## PROMPT
The data beneath this task has to be reprinted character for character.

## COLLECTED DATA
────────────────
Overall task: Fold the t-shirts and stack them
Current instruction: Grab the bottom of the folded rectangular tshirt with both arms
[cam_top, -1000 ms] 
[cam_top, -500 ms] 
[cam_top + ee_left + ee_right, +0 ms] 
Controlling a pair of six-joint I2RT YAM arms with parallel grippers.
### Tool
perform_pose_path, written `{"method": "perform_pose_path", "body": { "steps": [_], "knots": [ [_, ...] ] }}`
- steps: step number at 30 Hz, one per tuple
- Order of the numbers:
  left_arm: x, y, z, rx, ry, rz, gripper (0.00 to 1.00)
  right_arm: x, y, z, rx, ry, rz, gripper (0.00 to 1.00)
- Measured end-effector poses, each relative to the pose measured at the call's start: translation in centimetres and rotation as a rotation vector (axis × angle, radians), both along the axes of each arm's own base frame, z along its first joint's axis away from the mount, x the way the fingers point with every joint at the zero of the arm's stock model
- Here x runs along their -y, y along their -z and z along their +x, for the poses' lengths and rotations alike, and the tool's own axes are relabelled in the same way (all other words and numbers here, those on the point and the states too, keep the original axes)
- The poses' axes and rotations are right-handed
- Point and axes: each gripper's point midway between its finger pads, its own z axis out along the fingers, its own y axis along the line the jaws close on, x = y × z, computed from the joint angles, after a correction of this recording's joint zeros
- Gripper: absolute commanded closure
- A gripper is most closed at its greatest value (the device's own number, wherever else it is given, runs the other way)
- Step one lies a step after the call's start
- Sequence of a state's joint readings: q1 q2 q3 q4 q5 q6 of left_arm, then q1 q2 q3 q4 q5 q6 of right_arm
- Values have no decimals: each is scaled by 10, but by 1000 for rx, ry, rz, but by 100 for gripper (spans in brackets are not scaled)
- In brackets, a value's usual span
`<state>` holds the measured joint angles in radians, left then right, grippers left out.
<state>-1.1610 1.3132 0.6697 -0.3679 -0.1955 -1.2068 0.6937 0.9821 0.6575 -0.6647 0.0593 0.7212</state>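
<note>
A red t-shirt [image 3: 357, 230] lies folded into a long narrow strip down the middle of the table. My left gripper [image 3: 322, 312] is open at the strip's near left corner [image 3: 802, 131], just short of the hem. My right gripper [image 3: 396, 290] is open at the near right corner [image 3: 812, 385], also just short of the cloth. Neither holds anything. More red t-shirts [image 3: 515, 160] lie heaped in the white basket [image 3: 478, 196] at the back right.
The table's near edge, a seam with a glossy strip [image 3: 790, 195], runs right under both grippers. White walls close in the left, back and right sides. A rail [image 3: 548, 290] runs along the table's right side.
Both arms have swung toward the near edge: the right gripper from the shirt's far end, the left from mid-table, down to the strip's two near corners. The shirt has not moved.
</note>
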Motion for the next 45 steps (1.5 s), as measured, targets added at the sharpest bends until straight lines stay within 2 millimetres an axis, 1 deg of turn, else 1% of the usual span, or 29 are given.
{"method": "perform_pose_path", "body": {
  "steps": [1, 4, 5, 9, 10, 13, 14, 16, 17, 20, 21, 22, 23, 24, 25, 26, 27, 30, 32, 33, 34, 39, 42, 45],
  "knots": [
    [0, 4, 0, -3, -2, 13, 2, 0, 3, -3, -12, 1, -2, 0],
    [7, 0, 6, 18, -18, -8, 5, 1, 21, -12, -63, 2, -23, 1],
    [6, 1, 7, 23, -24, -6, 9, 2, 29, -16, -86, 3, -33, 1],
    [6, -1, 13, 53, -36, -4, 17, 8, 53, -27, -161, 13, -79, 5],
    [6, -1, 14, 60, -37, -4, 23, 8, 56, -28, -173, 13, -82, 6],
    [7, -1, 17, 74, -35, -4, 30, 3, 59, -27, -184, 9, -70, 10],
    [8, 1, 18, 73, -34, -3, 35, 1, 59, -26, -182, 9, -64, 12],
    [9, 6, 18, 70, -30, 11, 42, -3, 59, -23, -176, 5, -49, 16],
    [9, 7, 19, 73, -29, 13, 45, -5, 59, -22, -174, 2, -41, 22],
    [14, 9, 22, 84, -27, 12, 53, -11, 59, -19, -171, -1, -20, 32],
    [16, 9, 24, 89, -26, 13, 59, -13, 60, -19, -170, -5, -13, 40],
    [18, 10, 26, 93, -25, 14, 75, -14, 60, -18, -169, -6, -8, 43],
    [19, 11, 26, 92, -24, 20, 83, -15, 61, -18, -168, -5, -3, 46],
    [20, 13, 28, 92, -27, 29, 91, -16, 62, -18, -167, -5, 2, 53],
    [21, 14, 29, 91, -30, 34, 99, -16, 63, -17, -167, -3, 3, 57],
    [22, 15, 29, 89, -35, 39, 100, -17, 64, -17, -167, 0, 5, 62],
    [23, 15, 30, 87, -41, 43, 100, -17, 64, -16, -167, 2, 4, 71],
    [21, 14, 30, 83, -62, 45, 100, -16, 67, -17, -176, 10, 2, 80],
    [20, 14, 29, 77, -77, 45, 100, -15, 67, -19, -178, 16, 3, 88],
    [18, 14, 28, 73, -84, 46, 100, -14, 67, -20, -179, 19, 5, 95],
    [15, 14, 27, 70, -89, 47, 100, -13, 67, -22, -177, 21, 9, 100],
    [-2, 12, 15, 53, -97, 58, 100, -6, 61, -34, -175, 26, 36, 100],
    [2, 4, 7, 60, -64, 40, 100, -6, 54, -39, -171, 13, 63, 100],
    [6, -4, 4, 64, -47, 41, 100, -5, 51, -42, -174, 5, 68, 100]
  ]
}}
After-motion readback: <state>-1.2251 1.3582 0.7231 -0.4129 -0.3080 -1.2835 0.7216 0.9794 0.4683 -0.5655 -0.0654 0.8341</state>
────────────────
## YOUR SOLUTION
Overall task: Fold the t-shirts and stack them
Current instruction: Grab the bottom of the folded rectangular tshirt with both arms
[cam_top, -1000 ms] 
[cam_top, -500 ms] 
[cam_top + ee_left + ee_right, +0 ms] 
Controlling a pair of six-joint I2RT YAM arms with parallel grippers.
### Tool
perform_pose_path, written `{"method": "perform_pose_path", "body": { "steps": [_], "knots": [ [_, ...] ] }}`
- steps: step number at 30 Hz, one per tuple
- Order of the numbers:
  left_arm: x, y, z, rx, ry, rz, gripper (0.00 to 1.00)
  right_arm: x, y, z, rx, ry, rz, gripper (0.00 to 1.00)
- Measured end-effector poses, each relative to the pose measured at the call's start: translation in centimetres and rotation as a rotation vector (axis × angle, radians), both along the axes of each arm's own base frame, z along its first joint's axis away from the mount, x the way the fingers point with every joint at the zero of the arm's stock model
- Here x runs along their -y, y along their -z and z along their +x, for the poses' lengths and rotations alike, and the tool's own axes are relabelled in the same way (all other words and numbers here, those on the point and the states too, keep the original axes)
- The poses' axes and rotations are right-handed
- Point and axes: each gripper's point midway between its finger pads, its own z axis out along the fingers, its own y axis along the line the jaws close on, x = y × z, computed from the joint angles, after a correction of this recording's joint zeros
- Gripper: absolute commanded closure
- A gripper is most closed at its greatest value (the device's own number, wherever else it is given, runs the other way)
- Step one lies a step after the call's start
- Sequence of a state's joint readings: q1 q2 q3 q4 q5 q6 of left_arm, then q1 q2 q3 q4 q5 q6 of right_arm
- Values have no decimals: each is scaled by 10, but by 1000 for rx, ry, rz, but by 100 for gripper (spans in brackets are not scaled)
- In brackets, a value's usual span
`<state>` holds the measured joint angles in radians, left then right, grippers left out.
<state>-1.1610 1.3132 0.6697 -0.3679 -0.1955 -1.2068 0.6937 0.9821 0.6575 -0.6647 0.0593 0.7212</state>
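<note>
A red t-shirt [image 3: 357, 230] lies folded into a long narrow strip down the middle of the table. My left gripper [image 3: 322, 312] is open at the strip's near left corner [image 3: 802, 131], just short of the hem. My right gripper [image 3: 396, 290] is open at the near right corner [image 3: 812, 385], also just short of the cloth. Neither holds anything. More red t-shirts [image 3: 515, 160] lie heaped in the white basket [image 3: 478, 196] at the back right.
The table's near edge, a seam with a glossy strip [image 3: 790, 195], runs right under both grippers. White walls close in the left, back and right sides. A rail [image 3: 548, 290] runs along the table's right side.
Both arms have swung toward the near edge: the right gripper from the shirt's far end, the left from mid-table, down to the strip's two near corners. The shirt has not moved.
</note>
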Motion for the next 45 steps (1.5 s), as measured, targets added at the sharpest bends until straight lines stay within 2 millimetres an axis, 1 deg of turn, else 1% of the usual span, or 29 are given.
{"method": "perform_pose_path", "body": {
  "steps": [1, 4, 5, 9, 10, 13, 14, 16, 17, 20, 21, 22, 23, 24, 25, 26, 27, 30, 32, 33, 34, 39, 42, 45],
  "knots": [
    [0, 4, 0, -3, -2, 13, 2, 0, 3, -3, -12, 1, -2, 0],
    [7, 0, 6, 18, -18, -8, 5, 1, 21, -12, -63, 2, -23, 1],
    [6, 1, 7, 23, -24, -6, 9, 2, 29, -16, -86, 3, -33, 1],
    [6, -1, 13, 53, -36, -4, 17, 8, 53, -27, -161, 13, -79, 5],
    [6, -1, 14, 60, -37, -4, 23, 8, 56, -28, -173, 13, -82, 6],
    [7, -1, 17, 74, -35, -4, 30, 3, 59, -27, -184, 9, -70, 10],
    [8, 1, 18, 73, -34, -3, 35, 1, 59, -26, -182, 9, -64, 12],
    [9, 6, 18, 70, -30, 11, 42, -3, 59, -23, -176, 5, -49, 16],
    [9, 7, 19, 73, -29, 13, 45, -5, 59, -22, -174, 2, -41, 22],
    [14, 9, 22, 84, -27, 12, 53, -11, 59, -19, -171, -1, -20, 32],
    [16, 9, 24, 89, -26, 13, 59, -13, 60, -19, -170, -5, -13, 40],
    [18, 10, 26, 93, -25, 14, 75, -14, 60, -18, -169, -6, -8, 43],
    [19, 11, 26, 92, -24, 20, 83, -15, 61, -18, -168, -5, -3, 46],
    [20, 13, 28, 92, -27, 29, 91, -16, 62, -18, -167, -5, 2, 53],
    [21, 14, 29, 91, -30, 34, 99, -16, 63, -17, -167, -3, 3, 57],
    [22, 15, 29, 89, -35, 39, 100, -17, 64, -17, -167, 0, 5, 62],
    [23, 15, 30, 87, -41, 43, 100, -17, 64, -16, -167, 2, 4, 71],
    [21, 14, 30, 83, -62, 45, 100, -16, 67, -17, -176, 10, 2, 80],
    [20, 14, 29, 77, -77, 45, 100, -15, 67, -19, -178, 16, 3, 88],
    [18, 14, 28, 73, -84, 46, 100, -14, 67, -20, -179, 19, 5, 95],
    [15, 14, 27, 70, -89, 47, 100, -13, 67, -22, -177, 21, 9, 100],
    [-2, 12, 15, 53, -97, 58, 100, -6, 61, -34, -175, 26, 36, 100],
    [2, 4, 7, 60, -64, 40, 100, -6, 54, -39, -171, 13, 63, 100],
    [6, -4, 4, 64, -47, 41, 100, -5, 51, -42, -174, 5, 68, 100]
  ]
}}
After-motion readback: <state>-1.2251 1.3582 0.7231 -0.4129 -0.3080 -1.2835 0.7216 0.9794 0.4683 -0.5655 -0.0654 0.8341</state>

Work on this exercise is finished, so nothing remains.